Last Saturday we gathered to celebrate the life of Gwynne Hagee and grieve her loss.

Here is what I said about this extraordinary person:

These past few weeks since Gwynne’s death, I have had the privilege of hearing and reading what many folks have had to share with me about what all Gwynne’s life meant to you.

It has been astonishing how many people have spoken about her as being “Christ-like.” More than one, more than two, more than three people have used those words – “Christ-like.” As well as other works like it: She “embodied the light and peace of Christ;” (these are direct quotes) she had a “Christ-like demeanor;” she was “an angel put on earth for us;” she was “a beautiful soul;” she “brings a presence of a greater dimension of God’s being;” she provided “a God-given presence.”
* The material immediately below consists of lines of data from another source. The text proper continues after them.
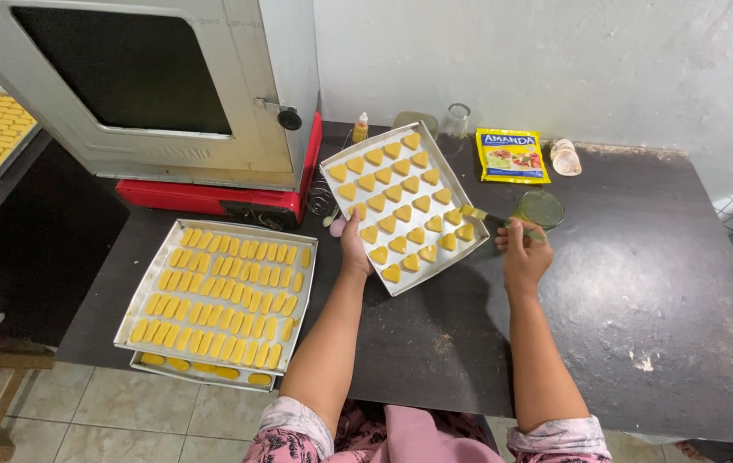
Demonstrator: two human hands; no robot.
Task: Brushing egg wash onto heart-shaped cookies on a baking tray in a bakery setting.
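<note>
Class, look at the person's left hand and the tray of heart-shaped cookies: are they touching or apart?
Touching. The head view shows the left hand pressed against the near-left edge of the tray of heart-shaped cookies, fingers resting on its rim.

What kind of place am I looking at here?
Probably a small home baking corner. A metal box oven with a dark glass door stands on a dark worktop, beside metal trays of yellow heart-shaped biscuits and yellow finger-shaped biscuits. The right hand holds a small brush.
</note>
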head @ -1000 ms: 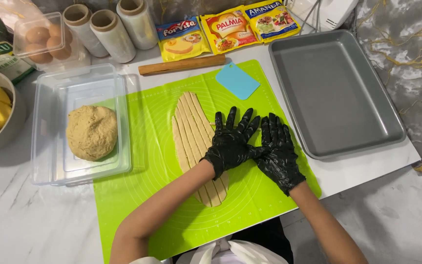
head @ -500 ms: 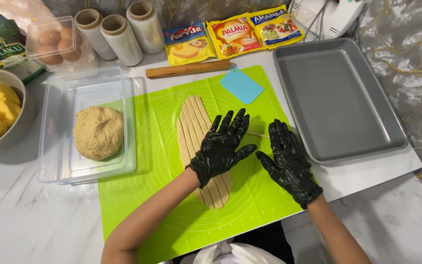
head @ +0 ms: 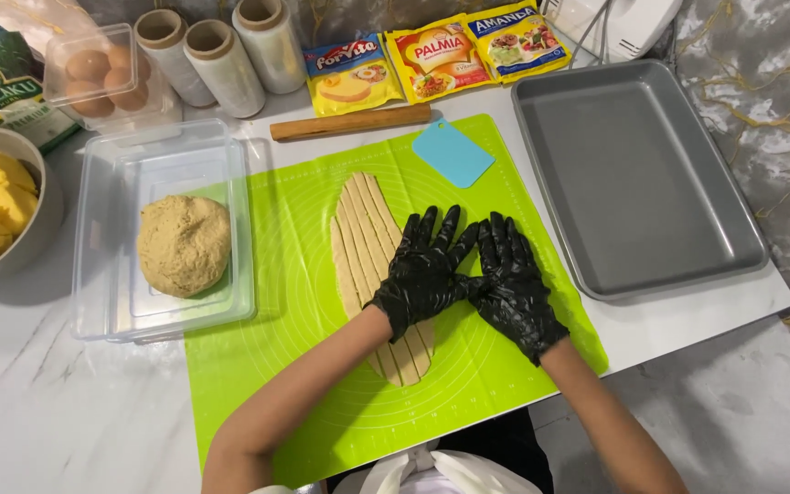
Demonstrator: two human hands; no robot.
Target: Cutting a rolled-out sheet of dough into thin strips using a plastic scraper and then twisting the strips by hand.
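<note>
A white marble-patterned worktop carries a bright green silicone baking mat close to the person. On it, the left hand in a black glove lies flat with fingers spread over the right edge of a long oval sheet of pale dough cut into lengthwise strips. The right hand in a black glove lies flat on the mat just beside it, fingers spread too, thumbs touching (neither hand grips anything). Left of the mat, a clear plastic container holds a round ball of brown dough. Right of the mat sits an empty grey metal baking tray. Farther off lie a light blue plastic scraper and a wooden rolling pin.
</note>
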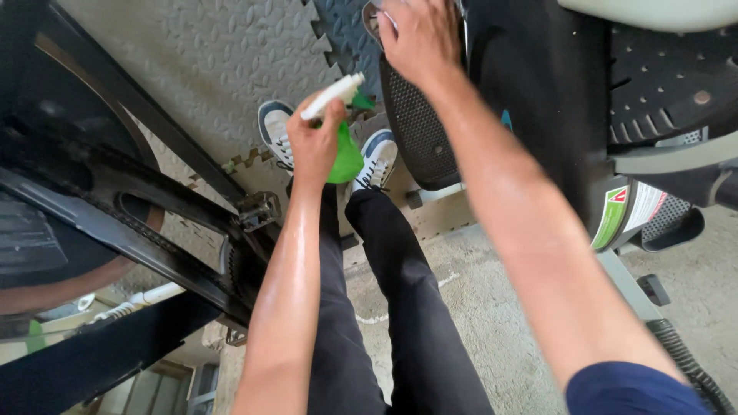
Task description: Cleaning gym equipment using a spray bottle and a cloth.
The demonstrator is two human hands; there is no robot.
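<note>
head view — left hand (pixel 315 142) closed around a green spray bottle (pixel 346 154) with white nozzle, held above the white sneakers (pixel 275 131). right hand (pixel 419 34) beyond the bottle, fingers curled and pressed on the black mesh panel (pixel 415 131) of an exercise machine; what it grips — cannot tell. bicycle pedal (pixel 257 209) beside the bottle.

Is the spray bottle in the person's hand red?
No, the spray bottle held in the left hand is green with a white nozzle on top.
</note>
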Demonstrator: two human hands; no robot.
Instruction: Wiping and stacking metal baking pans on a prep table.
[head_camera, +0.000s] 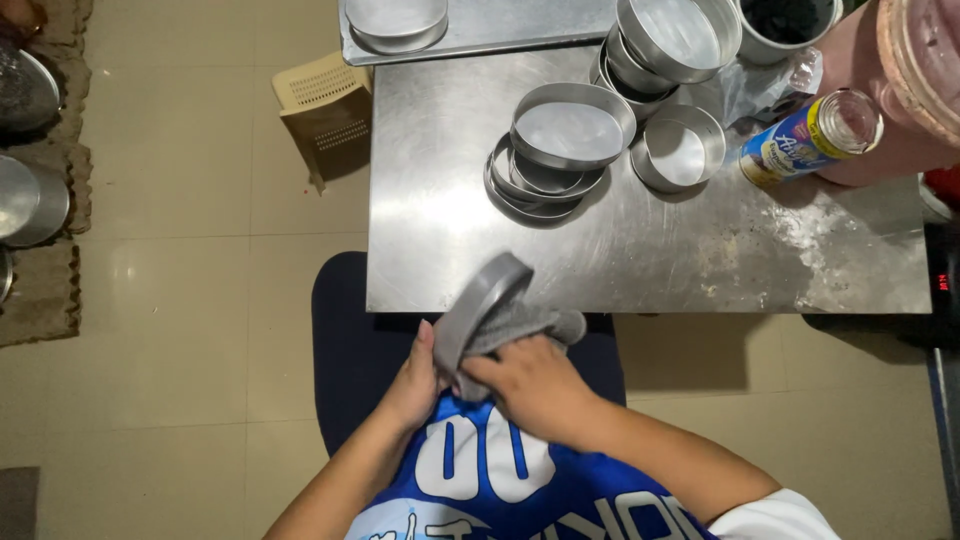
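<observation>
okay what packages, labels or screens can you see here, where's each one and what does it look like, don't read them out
Labelled jar: lying on its side at the far right of the steel table, clear glass, blue and yellow wrap-around label.
Small display: at the right edge of the picture, just off the table's right end, dark panel with red glowing digits.
No other packages or signs show.

A clear jar (812, 137) with a blue, yellow and white label lies on its side at the far right of the steel table (450, 220). Off the table's right edge, a dark device (944, 280) shows a small red digital display.
</observation>
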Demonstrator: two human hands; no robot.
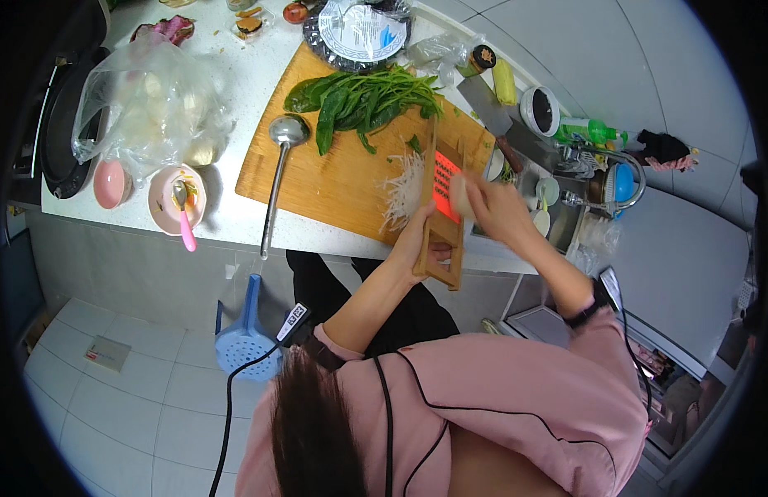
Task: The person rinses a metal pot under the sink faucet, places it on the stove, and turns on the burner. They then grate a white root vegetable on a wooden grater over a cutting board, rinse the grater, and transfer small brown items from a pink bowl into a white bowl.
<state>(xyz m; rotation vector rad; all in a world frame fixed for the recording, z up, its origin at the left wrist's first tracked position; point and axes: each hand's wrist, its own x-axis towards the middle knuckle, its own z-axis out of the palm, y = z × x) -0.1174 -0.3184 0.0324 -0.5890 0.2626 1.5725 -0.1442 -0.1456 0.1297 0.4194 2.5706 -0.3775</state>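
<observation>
My left hand (417,239) grips the lower part of a wooden-framed grater (447,186) with an orange grating plate, which leans over the right half of a wooden cutting board (334,180). Against that plate my right hand (493,208) holds a pale, whitish vegetable piece (463,197), slightly blurred. White shreds (404,192) lie in a loose pile beside the grater. Green leafy vegetables (365,102) are spread across the back of the board, and a metal ladle (283,161) rests at its left, the handle reaching past the counter's front edge.
On the left stand a plastic bag (151,105) of pale items, a pink cup (112,184) and a bowl (166,208) with a pink-handled spoon. A cleaver (486,102) lies behind the board at right, near the sink faucet (635,180). A wrapped black tray (359,34) sits behind.
</observation>
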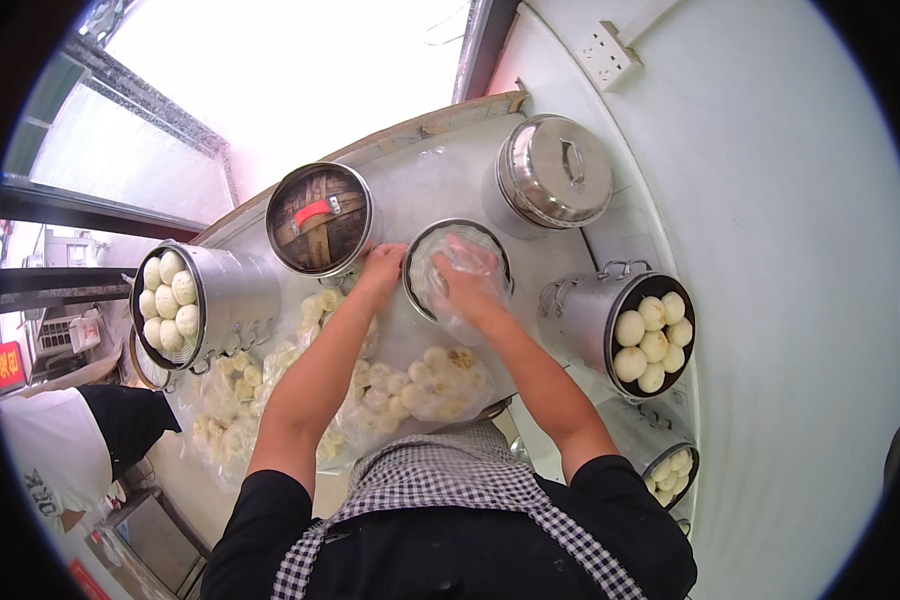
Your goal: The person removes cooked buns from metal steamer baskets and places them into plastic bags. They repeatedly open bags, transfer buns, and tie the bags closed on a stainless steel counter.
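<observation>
Before me stands a round metal steamer [413,294] lined with a pale mesh mat [424,262]. My right hand [466,268], inside a clear plastic bag [457,315], reaches down into it over the mat. Whether its fingers grip the mat is hidden by the blurred bag. My left hand [384,264] is curled at the steamer's left rim, its fingertips out of sight. Just up and left of that hand is another steamer with a woven bamboo lid [322,217] and a red handle. Nearer my body lie clear bags of pale buns [427,382].
Tall steamer stacks hold round buns at left [166,300] and right [652,337], with another stack [669,476] lower right. A steamer with a shiny metal lid [555,169] stands at the back right. A wall socket [607,56] is above. A person [67,442] stands lower left.
</observation>
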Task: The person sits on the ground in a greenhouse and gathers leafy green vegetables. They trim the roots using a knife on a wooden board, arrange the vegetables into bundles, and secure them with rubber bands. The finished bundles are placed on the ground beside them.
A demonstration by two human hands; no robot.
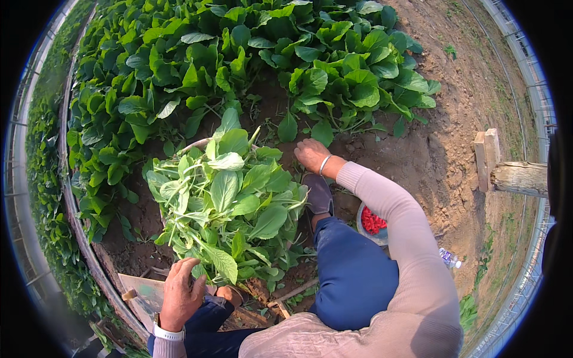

Also, more than one person has said to me “I know no one’s perfect, everyone has their faults, but with Gwynne, I can’t come up with any …”

You all have shared stories, testimonies to Gwynne’s unconditional compassion, her non-judgmental care for others, her respect for the essential sacred dignity of each and everyone, her humility and grace, her gentleness, her faithfulness, her “full and loving presence,” her “gentle, quiet power…” But also also many have shared with me their admiration for the strength and the courage of her convictions.

Gwynne wasn’t just nice. She had a toughness to not turn away from suffering. She bore a lot of pain and difficulty with others. And she was gifted with a clarity of conscience that drove her to take action and to assume leadership in the face of injustice and violence and hate.

She got fed up with the bigotry around her, the vicious and pernicious and pervasive hate in our society. And she got to work.

She showed up and she kept showing up.

Now, all of this doesn’t just come from nowhere. Gwynne was a woman of deep faith, a deep and living faith. The reality of God and the reality of the Realm of God was regularly in her heart’s awareness.

I want to be sure you all know that, and know that Gwynne Hagee was a person who knew the power of prayer. I got to witness this in many ways.

Gwynne was a powerful soul, who knew the power of prayer.

She knew the power of prayer to open her heart to God’s living presence – through prayer she regularly experienced the living presence of the Divine

She knew the power of prayer in praying for others and with others, to help others know the embrace of God’s universal love,

She knew the power of prayer to make oneself available to how Jesus can work on us and through us, shaping us to be a little more Christ-like.

Gwynne was a powerful soul who, knew and shared the fruits of her deep life of faith.

But for any human being in this world of ours, trying to live in imitation of Christ can often come at a cost. Gwynne was always putting other people’s needs ahead of her own.

I think her death came as a surprise to many because she didn’t let on just how fragile her health had become. She kept on being so strong for others and so dedicated and caring. I mean, just a couple of months ago, she was at a day long day of action with us in Harrisburg advocating for justice in public school funding. And she kept on showing up at our weekly racial justice vigils on the street corner, refusing to accept the offer of sitting in a chair, even as she became as thin as spun glass.

We can take comfort and reassurance in knowing that now for Gwynne Whatever pain of the cost of discipleship in this fallen world is now washed away for her. Her soul is now free and whole and at peace, abiding in God’s eternal glory. Well done, good and faithful servant.

And yet, Gwynne cared for so many people in so many ways that her sudden absence may feel like it leaves a tear in the fabric of community and family. I want to honor the heartbreak of that. I want to honor the rawness of the pain and grief, the feeling of being at loose ends.

Years ago, when Gwynne was grieving the loss of her beloved husband John, she came to the pastor of this church at the time, my predecessor, and said, “We need to start a grief group.” So, they did. That group became a godsend for lots of folks through the years supporting each other through the pain of loss. Gwynne responded to her own heartbreak by turning to others and creating community around that shared experience of loss.

I encourage you all to do the same in this time of grief, to do as Gwynne would do, to turn toward each other, with love, with care, to keep weaving those connections, as Gwynne did, that make the fabric of community and family strong and faithful and supportive.

I thank God that we all have the opportunity to carry on the legacy of Gwynne’s sweet and spirit. What a generous gift we all have received.

I thank God for the life of Gwynne Hagee.